The possibilities in the public / pubic typo are endless, as only a little thought will show. “Pubic exposure”for instance, is definitely illegal but may accidentally happen to those seeking “pubic attention”, and as for “pubic pressure”, well, let’s just leave it at that! Pubic holidays, pubic servants, pubic life (?) and pubic services are now a particular concern of mine, and seeking the “l” has become an obsession!
The fog is much less worrying
If you mean “dog” and type “fog” instead, you have made an error, but you have to admit, it’s a whole lot less sensational. It could even be charming. Imagine playing with the fog or, more mysteriously, training it. It seems, at worst, rather mystical and cute. “Every fog should have a cold, damp nose,” is slightly more sinister, but still not too bad.
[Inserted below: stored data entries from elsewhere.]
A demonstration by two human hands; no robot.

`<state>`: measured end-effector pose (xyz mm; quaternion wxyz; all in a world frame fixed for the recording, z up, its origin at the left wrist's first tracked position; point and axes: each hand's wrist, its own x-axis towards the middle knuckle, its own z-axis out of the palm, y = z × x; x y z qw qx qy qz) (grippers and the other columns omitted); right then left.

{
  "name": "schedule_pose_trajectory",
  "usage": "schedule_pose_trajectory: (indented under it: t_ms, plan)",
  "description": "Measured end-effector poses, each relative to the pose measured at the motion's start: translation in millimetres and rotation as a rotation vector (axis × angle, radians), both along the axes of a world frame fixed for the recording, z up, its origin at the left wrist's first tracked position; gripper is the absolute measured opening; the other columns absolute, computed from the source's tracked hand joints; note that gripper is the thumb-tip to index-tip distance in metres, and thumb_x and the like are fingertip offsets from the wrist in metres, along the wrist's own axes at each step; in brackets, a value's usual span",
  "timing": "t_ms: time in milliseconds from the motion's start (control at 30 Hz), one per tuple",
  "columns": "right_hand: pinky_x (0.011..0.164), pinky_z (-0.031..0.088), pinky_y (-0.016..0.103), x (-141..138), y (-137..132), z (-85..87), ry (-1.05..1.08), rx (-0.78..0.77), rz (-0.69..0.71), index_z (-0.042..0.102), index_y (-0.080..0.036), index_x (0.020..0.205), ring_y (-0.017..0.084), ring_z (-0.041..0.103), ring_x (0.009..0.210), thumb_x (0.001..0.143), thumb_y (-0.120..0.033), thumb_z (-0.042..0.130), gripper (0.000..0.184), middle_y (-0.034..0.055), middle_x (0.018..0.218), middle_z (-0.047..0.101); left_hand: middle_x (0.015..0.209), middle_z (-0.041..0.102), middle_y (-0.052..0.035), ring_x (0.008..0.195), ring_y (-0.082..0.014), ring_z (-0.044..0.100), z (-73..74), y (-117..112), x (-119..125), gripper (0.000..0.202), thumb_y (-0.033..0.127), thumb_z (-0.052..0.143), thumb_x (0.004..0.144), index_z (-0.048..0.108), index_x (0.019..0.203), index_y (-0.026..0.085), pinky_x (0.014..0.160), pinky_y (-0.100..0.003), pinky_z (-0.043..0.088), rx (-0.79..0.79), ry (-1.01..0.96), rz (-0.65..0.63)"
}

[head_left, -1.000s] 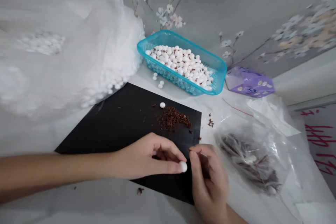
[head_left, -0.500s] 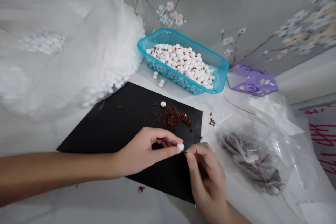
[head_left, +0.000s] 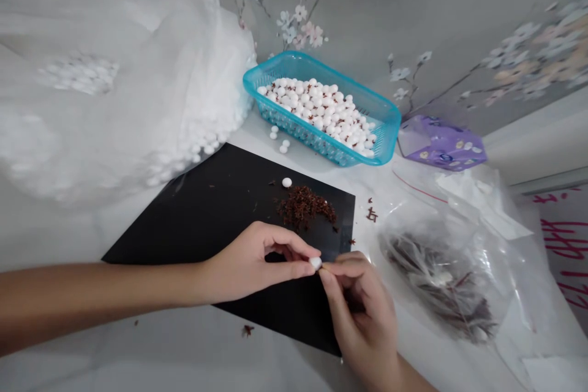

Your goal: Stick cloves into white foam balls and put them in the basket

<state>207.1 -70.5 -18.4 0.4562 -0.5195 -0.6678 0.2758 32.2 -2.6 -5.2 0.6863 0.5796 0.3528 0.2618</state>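
My left hand (head_left: 269, 260) pinches a small white foam ball (head_left: 315, 263) between thumb and forefinger. Against the ball's right side press the closed thumb and forefinger of my right hand (head_left: 358, 300); what they hold is mostly hidden by the fingertips, though a small brown piece showed there a moment before. Both hands are above a black sheet (head_left: 197, 214). Just beyond them on the sheet lies a heap of small reddish-brown star-shaped pieces (head_left: 305, 205), with a loose white ball (head_left: 286, 182) beside it.
A blue plastic basket (head_left: 390, 138) holds many white balls with brown bits. At left bulges a large clear bag of white balls (head_left: 138, 92). On the right lie a clear bag of brown pieces (head_left: 441, 275) and a purple package (head_left: 443, 142).
My right hand has moved slightly left, closing the gap, so its fingertips now touch the white ball. The left hand keeps its pinch on the ball.
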Motion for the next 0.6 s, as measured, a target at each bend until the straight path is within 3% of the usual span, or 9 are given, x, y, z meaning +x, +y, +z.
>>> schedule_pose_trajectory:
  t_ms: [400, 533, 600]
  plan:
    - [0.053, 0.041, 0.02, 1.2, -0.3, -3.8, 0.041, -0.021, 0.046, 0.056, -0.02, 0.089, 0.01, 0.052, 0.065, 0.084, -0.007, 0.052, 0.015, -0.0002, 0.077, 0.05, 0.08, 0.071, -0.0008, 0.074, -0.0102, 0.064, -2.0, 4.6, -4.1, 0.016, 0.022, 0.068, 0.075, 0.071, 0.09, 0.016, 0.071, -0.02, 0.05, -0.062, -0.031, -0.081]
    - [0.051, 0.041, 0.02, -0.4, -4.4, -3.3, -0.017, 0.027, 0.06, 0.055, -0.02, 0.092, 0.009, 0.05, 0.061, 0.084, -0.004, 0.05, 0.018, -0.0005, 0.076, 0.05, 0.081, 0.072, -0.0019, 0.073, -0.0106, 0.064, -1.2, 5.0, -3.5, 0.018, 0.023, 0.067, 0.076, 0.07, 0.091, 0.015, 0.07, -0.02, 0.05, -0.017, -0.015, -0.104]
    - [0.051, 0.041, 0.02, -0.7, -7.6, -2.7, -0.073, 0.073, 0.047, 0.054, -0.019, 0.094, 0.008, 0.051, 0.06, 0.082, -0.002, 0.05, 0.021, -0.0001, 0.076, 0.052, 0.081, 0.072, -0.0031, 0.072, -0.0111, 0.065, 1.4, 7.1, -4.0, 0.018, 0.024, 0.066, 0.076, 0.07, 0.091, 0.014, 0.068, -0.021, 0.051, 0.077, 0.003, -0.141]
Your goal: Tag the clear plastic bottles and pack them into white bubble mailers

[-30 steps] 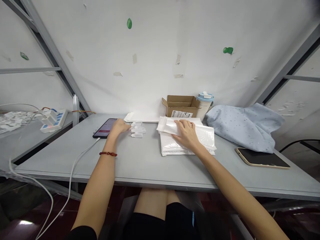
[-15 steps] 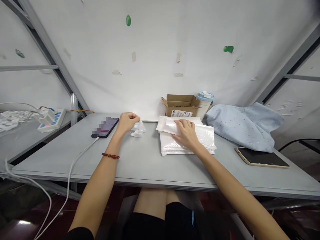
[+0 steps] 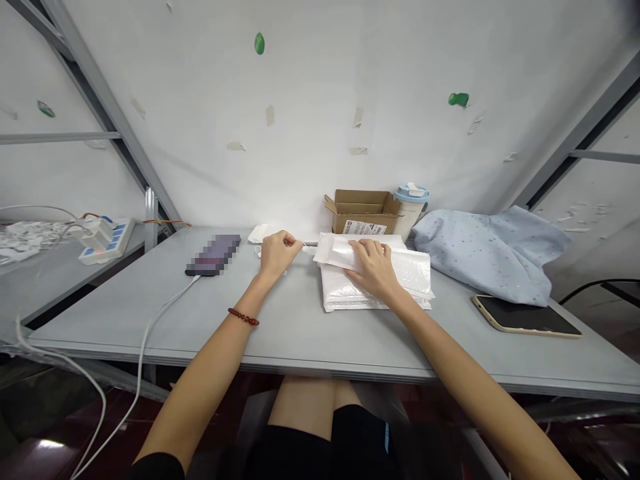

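Note:
My left hand (image 3: 279, 255) is closed in a pinch over the table, left of a stack of white bubble mailers (image 3: 375, 293). A thin, small white piece (image 3: 309, 251) trails from its fingertips toward the mailers' left edge; its kind is too small to make out. My right hand (image 3: 374, 268) curls over the top bubble mailer (image 3: 407, 267), fingers on its folded upper part and thumb at the near side. Behind and left of my left hand lies a white item (image 3: 259, 233), partly hidden by the hand.
A phone (image 3: 213, 255) on a white cable (image 3: 155, 320) lies at left, with a power strip (image 3: 107, 243) beyond. Behind the mailers stand an open cardboard box (image 3: 367, 203) and a lidded cup (image 3: 411, 207). A light blue cloth (image 3: 485, 250) and second phone (image 3: 525, 315) are at right.
My left hand has moved right, toward the mailers, with the small white piece at its fingertips. My right hand stays on the stack. The charging phone's screen looks darker.

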`<action>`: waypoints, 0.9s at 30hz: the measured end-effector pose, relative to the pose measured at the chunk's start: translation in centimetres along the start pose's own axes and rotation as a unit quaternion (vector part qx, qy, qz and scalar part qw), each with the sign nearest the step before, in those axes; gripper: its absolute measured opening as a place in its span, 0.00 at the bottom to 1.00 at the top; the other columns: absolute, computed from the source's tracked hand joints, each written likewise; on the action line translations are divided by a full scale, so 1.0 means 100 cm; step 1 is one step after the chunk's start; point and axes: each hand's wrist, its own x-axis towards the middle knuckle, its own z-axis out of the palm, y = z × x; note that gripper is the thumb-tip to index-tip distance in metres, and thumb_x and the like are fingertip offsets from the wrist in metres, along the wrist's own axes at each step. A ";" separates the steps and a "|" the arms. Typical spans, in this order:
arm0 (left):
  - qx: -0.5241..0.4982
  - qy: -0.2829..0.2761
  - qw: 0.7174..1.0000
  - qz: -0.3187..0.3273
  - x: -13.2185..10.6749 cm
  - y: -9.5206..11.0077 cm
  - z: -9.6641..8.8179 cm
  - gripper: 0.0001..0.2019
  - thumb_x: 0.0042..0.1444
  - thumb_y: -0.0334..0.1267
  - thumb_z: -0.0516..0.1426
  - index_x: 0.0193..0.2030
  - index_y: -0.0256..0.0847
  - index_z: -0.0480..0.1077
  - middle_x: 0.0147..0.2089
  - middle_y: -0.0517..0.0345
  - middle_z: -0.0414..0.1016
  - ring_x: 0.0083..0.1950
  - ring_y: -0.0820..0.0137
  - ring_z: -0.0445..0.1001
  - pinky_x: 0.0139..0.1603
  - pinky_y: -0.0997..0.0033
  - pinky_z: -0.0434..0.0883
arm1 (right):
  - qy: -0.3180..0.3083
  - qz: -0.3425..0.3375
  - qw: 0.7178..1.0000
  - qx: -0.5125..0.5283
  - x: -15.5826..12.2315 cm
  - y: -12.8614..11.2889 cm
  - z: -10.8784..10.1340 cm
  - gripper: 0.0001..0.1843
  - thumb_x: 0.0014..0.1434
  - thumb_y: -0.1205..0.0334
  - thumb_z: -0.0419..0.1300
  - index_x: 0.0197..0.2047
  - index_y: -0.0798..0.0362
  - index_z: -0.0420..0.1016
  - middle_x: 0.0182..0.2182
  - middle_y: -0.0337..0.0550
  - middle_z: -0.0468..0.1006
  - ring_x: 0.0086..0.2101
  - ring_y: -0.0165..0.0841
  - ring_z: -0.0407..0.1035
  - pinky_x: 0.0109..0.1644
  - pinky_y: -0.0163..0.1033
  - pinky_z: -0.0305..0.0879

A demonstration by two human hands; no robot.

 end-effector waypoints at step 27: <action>-0.114 -0.217 0.961 0.128 -0.024 0.018 0.020 0.10 0.48 0.35 0.55 0.34 0.42 0.78 0.34 0.56 0.75 0.39 0.68 0.69 0.37 0.71 0.66 | 0.000 -0.028 1.000 0.005 0.000 -0.006 0.001 0.26 0.54 0.58 0.57 0.55 0.55 0.63 0.48 0.55 0.67 0.48 0.45 0.59 0.53 0.49 0.48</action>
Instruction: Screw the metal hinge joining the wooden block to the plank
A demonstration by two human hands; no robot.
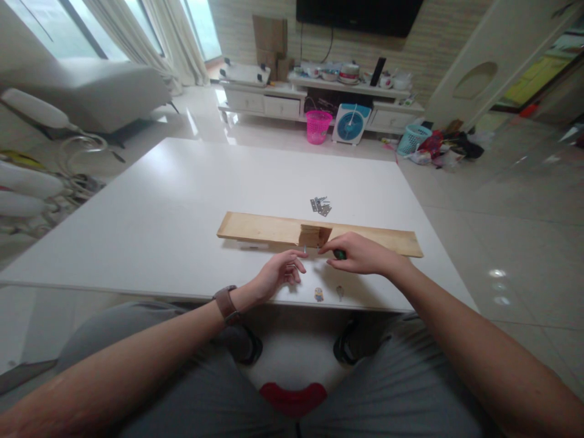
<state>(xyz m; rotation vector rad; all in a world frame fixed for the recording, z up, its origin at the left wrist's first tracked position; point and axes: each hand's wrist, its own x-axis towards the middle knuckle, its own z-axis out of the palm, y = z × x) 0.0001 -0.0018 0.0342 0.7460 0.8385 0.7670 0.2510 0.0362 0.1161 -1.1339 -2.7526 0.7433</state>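
Note:
A long wooden board (262,229) lies across the white table, with a short wooden block (312,236) at its middle. My left hand (283,269) is just in front of the block, fingers loosely bent and apart. Its index fingertip is beside a small upright screw (305,249); whether they touch I cannot tell. My right hand (360,253) holds a screwdriver by its dark green handle (339,254), mostly hidden in the palm. The right index finger reaches toward a second small screw (318,249) by the block. Beyond the board lie several metal hinges (322,207) in a pile.
The white table (182,182) has two small stickers (318,294) near its front edge. A red stool edge (294,398) shows between my legs. Farther off are a pink basket (318,126), a blue fan (351,123), a low cabinet (283,107) and a sofa (104,91).

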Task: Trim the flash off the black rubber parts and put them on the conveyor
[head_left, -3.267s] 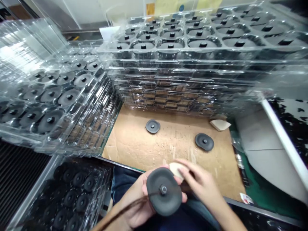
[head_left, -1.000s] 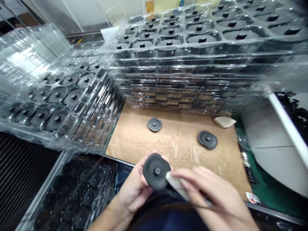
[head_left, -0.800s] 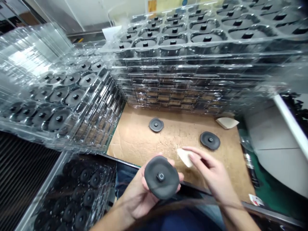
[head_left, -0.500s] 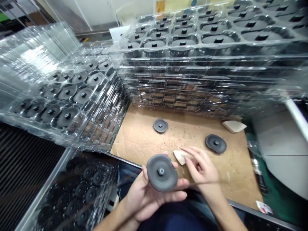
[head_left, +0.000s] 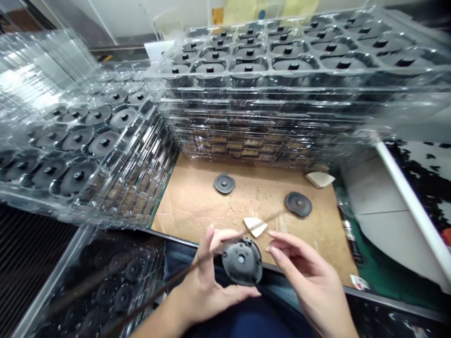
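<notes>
My left hand [head_left: 207, 281] holds a dark grey round disc [head_left: 242, 267] by its edge, above my lap. The disc's underside faces me, with a small light spot at its centre and little knobs near the rim. To the right of it, my right hand [head_left: 306, 272] is half curled, thumb and forefinger slightly apart, with nothing visible between them. Just beyond its fingertips a cream wedge-shaped pad [head_left: 255, 226] lies on the cardboard [head_left: 190, 206]. Farther back on the cardboard rest two more dark discs, a left one [head_left: 224, 183] and a right one [head_left: 298, 204], their centre stubs up.
Stacked clear plastic trays [head_left: 253, 105] filled with discs stand behind the cardboard. Another tray stack [head_left: 116, 159] is at the left, and a lower tray of discs [head_left: 116, 281] sits below it. A second cream pad [head_left: 320, 179] lies at the back right.
My left hand has turned the disc over, from its stub side to its underside. My right hand has let go of the cream pad and drawn back towards me.
</notes>
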`<move>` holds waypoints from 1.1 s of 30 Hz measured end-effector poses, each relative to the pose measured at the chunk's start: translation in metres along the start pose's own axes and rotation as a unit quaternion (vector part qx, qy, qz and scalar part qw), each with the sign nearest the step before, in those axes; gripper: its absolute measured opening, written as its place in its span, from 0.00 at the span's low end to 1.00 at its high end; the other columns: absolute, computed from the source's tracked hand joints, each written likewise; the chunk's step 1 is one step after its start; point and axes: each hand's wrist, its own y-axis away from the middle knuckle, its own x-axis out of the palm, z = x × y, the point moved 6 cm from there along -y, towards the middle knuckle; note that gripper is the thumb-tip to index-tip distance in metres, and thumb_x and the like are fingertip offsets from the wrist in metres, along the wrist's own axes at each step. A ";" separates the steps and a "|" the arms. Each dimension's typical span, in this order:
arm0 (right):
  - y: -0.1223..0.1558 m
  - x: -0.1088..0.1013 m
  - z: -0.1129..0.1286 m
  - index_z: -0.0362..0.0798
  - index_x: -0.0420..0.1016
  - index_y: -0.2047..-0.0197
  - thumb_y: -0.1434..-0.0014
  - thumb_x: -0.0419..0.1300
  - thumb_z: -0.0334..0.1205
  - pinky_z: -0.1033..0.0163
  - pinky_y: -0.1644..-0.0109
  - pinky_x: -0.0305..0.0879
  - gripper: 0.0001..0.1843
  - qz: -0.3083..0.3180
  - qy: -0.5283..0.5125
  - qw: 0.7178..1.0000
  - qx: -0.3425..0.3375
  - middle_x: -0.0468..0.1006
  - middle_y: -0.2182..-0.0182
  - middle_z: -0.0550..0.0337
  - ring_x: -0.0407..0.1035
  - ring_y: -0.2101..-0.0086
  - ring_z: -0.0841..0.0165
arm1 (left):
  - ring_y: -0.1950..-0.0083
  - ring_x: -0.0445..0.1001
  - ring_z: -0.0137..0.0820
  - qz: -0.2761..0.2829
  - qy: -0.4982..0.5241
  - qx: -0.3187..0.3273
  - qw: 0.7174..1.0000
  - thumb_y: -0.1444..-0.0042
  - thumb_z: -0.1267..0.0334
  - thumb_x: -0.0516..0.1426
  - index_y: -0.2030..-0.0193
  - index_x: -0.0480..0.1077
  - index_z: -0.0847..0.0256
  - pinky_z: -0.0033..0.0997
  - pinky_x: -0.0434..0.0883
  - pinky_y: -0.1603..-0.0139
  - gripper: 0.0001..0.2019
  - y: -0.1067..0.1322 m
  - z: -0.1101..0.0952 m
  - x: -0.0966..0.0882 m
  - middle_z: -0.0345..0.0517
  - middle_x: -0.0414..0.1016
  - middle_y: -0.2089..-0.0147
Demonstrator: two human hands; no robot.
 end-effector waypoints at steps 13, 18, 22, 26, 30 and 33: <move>-0.002 0.026 0.036 0.51 0.76 0.62 0.48 0.61 0.38 0.66 0.66 0.66 0.08 0.333 -0.102 0.932 0.102 0.77 0.71 0.62 0.70 0.71 0.71 | 0.45 0.65 0.46 -0.027 0.235 -0.183 0.954 0.70 0.74 0.67 0.42 0.58 0.57 0.48 0.54 0.40 0.44 0.010 0.017 0.000 0.51 0.70 0.53; -0.002 0.024 0.036 0.51 0.76 0.62 0.49 0.63 0.37 0.69 0.67 0.65 0.08 0.326 -0.146 0.929 0.097 0.77 0.73 0.64 0.69 0.72 0.74 | 0.46 0.65 0.45 -0.015 0.211 -0.176 0.961 0.69 0.72 0.67 0.41 0.56 0.59 0.46 0.53 0.39 0.45 0.009 0.015 0.002 0.53 0.70 0.52; -0.002 0.022 0.033 0.51 0.76 0.63 0.50 0.64 0.36 0.71 0.67 0.64 0.09 0.326 -0.175 0.922 0.110 0.77 0.74 0.65 0.69 0.73 0.75 | 0.47 0.67 0.44 0.007 0.218 -0.192 0.957 0.69 0.70 0.68 0.37 0.49 0.57 0.44 0.55 0.41 0.50 0.007 0.013 0.008 0.53 0.71 0.53; 0.001 0.019 0.032 0.51 0.78 0.66 0.51 0.64 0.35 0.71 0.69 0.65 0.07 0.344 -0.184 0.912 0.127 0.77 0.74 0.65 0.69 0.73 0.75 | 0.46 0.67 0.45 0.024 0.233 -0.207 0.950 0.71 0.70 0.68 0.36 0.46 0.56 0.44 0.57 0.43 0.53 0.004 0.010 0.013 0.52 0.72 0.54; 0.004 0.016 0.031 0.49 0.78 0.70 0.50 0.63 0.36 0.69 0.68 0.65 0.02 0.363 -0.168 0.909 0.113 0.77 0.74 0.63 0.69 0.72 0.73 | 0.49 0.69 0.44 0.050 0.211 -0.216 0.952 0.72 0.71 0.68 0.36 0.44 0.54 0.46 0.55 0.42 0.55 0.003 0.008 0.017 0.49 0.74 0.56; 0.005 0.012 0.023 0.48 0.77 0.72 0.50 0.63 0.37 0.70 0.69 0.64 0.02 0.345 -0.138 0.922 0.106 0.77 0.75 0.64 0.69 0.74 0.74 | 0.50 0.69 0.44 0.050 0.175 -0.199 0.963 0.71 0.71 0.68 0.35 0.42 0.55 0.46 0.56 0.42 0.56 0.002 0.008 0.018 0.51 0.73 0.54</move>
All the same, it’s good to be on the alert for renegade weather when you’re really supposed to be discussing an animal!
Being a partial prat
Again, we enter the realms of worrying typos. “He was a very important prat of the initiative,” is rather a nasty thing to say, but thanks to grammar, your prat will tend to be rather obscure in most contexts. Thank goodness for that. Still, it can fall into place with a nasty clang when someone”plays the prat of a businessman”. Actually, I’ve known one or two people who could be perfect for the role, but we shall remain silent on that score.
The problem with commercial writers, is that we tend to work long hours playing the prat of the pubic voice of our clients. We hardly even notice our fogs, poor things,and we like skating close to deadlines.Every client deserves work that is correct, and leaving a day between writing and editing is wisest.
A lot of people want same-day service, and there I do my best, editing included. Usually, it’s error free even with the rush, but I’m not making any promises either! Today, I will publish this post directly after writing it. I like living dangerously sometimes!